Development, Validation, paracetamol (PCM), pamabrom (PAM)
Paracetamol (N- 4-hydroxyphenyl acetamide) is an Analgesic-antipyretic drugs with poor Anti-inflammatory action and belongs to para-aminophenol derivative categories of NSAIDs. The main mechanism of action of paracetamol is considered to be the inhibition of cyclooxygenase (COX). Recent findings suggest that it is highly selective for COX-2 because of its selectivity for COX-2 it does not significantly inhibit the production of the pro-clotting thromboxanes [1].
Pamabrom is Diuretic drug that increases the rate of urine flow; however, clinically useful diuretics also increase the rate of excretion of Na+ (natriuresis) and of an accompanying anion, usually Cl- [2].
Paracetamol and pamabrom tablet is used for premenstrual dysphoric disorder, back pain, premenstrual syndrome [3].
Analytical method development is defined as development, revision and application of validated, standardized and official methods of analysis [4]. Method validation is the process of documenting or proving that selected method provides analytical data for the intended use. Method is validated by using parameters like accuracy, precision, linearity, limit of detection, limit of quantitation, system suitability, selectivity and specificity [5,6].
Paracetamol is an official in Indian Pharmacopoeia, British Pharmacopoeia and United Pharmacopoeia. Pamabrom is an official in United Pharmacopoeia. Very few analytical methods have been reported for estimation of paracetamol and pamabrom in combined pharmaceutical dosage form.

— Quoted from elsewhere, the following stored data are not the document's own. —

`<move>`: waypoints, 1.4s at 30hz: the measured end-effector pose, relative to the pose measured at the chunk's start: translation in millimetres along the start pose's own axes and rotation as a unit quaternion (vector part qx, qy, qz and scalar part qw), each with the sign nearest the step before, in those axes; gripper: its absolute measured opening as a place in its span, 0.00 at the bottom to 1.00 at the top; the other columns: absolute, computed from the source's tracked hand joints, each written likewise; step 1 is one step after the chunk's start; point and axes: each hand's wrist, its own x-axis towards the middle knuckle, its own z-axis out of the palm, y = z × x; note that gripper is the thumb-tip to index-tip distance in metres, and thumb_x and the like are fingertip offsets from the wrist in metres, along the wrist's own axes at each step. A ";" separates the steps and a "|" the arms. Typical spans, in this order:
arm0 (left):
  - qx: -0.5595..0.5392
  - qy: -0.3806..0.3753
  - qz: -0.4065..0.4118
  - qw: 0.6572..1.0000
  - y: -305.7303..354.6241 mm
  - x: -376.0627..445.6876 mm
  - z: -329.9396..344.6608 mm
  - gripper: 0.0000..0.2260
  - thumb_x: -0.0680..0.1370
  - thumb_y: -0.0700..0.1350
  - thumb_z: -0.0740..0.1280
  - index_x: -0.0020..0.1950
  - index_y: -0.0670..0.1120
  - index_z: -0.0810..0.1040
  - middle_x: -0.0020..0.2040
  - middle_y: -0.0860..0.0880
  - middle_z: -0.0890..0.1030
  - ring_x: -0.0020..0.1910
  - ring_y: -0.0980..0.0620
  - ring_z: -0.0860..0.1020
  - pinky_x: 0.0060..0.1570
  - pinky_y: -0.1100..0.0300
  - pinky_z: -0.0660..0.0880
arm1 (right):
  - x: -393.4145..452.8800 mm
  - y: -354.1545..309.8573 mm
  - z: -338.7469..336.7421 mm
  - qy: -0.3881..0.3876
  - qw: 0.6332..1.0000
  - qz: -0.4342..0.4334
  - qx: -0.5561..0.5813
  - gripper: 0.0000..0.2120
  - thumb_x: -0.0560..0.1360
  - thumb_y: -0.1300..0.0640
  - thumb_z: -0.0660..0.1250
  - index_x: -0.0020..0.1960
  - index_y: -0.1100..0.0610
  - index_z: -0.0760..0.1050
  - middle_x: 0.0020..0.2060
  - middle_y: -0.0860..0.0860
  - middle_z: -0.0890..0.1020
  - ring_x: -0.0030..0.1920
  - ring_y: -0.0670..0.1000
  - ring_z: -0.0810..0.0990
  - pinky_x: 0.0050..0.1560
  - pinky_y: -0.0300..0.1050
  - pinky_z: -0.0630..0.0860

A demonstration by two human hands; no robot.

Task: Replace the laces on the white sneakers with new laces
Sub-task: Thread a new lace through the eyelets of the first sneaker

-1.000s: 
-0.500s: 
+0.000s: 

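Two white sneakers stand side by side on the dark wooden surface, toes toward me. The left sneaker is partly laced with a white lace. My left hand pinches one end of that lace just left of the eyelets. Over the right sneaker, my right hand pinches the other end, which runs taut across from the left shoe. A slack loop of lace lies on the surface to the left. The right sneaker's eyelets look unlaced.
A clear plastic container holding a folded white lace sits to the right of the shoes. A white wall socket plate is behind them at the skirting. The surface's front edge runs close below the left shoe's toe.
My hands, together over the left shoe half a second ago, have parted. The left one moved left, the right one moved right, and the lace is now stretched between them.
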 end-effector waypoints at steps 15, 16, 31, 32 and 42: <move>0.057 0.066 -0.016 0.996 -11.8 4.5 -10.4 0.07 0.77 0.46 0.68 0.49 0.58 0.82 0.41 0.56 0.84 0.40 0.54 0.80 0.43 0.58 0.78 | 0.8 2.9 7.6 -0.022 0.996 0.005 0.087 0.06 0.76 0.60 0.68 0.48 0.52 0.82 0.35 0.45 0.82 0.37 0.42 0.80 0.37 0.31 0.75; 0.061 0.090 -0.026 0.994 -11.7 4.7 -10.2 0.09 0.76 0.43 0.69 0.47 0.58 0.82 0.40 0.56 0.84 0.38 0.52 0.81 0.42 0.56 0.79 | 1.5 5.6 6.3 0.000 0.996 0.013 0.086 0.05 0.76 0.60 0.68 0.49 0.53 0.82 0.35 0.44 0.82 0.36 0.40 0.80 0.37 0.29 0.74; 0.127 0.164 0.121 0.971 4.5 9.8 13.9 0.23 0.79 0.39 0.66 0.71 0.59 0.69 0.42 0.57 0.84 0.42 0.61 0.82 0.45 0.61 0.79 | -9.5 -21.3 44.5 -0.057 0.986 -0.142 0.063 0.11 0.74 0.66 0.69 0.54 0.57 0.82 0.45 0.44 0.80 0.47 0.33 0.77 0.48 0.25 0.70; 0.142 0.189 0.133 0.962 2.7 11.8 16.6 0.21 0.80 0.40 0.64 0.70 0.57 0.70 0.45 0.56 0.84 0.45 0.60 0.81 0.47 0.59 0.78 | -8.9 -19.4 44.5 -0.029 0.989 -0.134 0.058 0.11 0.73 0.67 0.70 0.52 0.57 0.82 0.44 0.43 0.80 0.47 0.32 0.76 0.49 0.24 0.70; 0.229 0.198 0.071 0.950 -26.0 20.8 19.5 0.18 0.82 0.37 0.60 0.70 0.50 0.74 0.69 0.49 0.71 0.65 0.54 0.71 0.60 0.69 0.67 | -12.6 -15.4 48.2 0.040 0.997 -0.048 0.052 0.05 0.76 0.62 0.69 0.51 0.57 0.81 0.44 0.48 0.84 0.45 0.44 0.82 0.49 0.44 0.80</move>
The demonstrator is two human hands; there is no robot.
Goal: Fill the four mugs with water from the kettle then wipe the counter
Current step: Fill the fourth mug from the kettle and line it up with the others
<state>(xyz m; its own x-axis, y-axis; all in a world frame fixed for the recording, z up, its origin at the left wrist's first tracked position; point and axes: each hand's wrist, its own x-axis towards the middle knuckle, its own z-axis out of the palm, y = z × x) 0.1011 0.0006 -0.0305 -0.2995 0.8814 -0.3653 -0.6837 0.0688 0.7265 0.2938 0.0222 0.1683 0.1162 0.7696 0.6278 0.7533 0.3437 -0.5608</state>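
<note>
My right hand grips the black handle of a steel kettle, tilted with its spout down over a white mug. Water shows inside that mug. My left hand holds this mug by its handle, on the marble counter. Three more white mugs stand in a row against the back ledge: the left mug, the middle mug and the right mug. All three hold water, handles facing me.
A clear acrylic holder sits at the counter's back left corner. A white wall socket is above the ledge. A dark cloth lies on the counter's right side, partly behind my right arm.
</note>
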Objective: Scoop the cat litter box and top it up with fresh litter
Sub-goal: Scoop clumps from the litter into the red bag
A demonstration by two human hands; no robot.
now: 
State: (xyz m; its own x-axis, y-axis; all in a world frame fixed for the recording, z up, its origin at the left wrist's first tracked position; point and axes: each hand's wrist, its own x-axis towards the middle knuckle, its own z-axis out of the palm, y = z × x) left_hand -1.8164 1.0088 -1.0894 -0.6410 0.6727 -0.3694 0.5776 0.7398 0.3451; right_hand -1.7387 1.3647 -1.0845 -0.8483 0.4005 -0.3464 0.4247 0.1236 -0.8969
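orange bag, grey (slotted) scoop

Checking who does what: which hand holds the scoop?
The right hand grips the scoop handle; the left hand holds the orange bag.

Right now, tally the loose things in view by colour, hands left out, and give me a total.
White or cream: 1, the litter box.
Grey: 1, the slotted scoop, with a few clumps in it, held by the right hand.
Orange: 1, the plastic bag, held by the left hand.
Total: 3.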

Combined formulation of paracetamol and pamabrom is approved by Central Drugs Standard Control Organization (CDSCO) dated on 07/12/2011 [7].
Figure 1: Chemical structure of paracetamol [6]

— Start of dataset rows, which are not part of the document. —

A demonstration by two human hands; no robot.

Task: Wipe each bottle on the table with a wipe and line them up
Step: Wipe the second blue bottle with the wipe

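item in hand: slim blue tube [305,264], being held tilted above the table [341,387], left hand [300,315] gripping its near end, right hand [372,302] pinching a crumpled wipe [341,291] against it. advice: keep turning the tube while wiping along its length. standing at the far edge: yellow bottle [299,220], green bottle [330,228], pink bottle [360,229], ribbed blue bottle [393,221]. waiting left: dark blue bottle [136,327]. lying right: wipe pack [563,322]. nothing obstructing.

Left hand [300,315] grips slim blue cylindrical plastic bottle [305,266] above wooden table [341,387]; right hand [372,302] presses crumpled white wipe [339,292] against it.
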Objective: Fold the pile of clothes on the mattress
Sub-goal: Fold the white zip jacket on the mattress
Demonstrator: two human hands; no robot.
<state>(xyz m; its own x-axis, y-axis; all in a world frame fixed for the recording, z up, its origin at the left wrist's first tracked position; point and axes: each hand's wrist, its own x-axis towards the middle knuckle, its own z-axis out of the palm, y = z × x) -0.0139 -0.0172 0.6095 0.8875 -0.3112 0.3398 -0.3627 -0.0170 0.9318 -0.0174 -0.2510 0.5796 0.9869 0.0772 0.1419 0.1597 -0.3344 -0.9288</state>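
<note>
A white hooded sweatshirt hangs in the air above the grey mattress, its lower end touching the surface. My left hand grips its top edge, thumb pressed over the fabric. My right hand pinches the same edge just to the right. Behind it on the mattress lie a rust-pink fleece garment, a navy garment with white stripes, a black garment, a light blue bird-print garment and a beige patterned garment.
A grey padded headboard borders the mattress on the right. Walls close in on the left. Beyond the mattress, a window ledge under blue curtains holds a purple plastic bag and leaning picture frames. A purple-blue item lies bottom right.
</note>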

Figure 2: Chemical structure of pamabrom[9].
HPLC grade water, methanol and acetonitrile were used for preparing mobile phase. Potassium di hydrogen phosphate (AR grade) and ortho phosphoric acid (AR grade) were used for preparing the buffer. Pure sample of paracetamol and pamabrom were gifted by Astron chemicals, Ahmadabad and Ami Life sciences Pvt Ltd, Vadodara. MENSODOLTM TAB (paracetamol-325mg, pamabrom-25mg) was gifted from Anthus Pharmaceuticals, Chennai.
The HPLC system was SPD-20AT, Shimadzu consisting of pump LC-20AT, detector SPD-20AT, column BDS hypersil C18, 250mm × 4.6mm, 5μ(particle size), Thermo scientific, injector rheodyne injector (20 μl capacity) and syringe hamilton (25 μl). Data were processed using chromatographic software Spinchrom.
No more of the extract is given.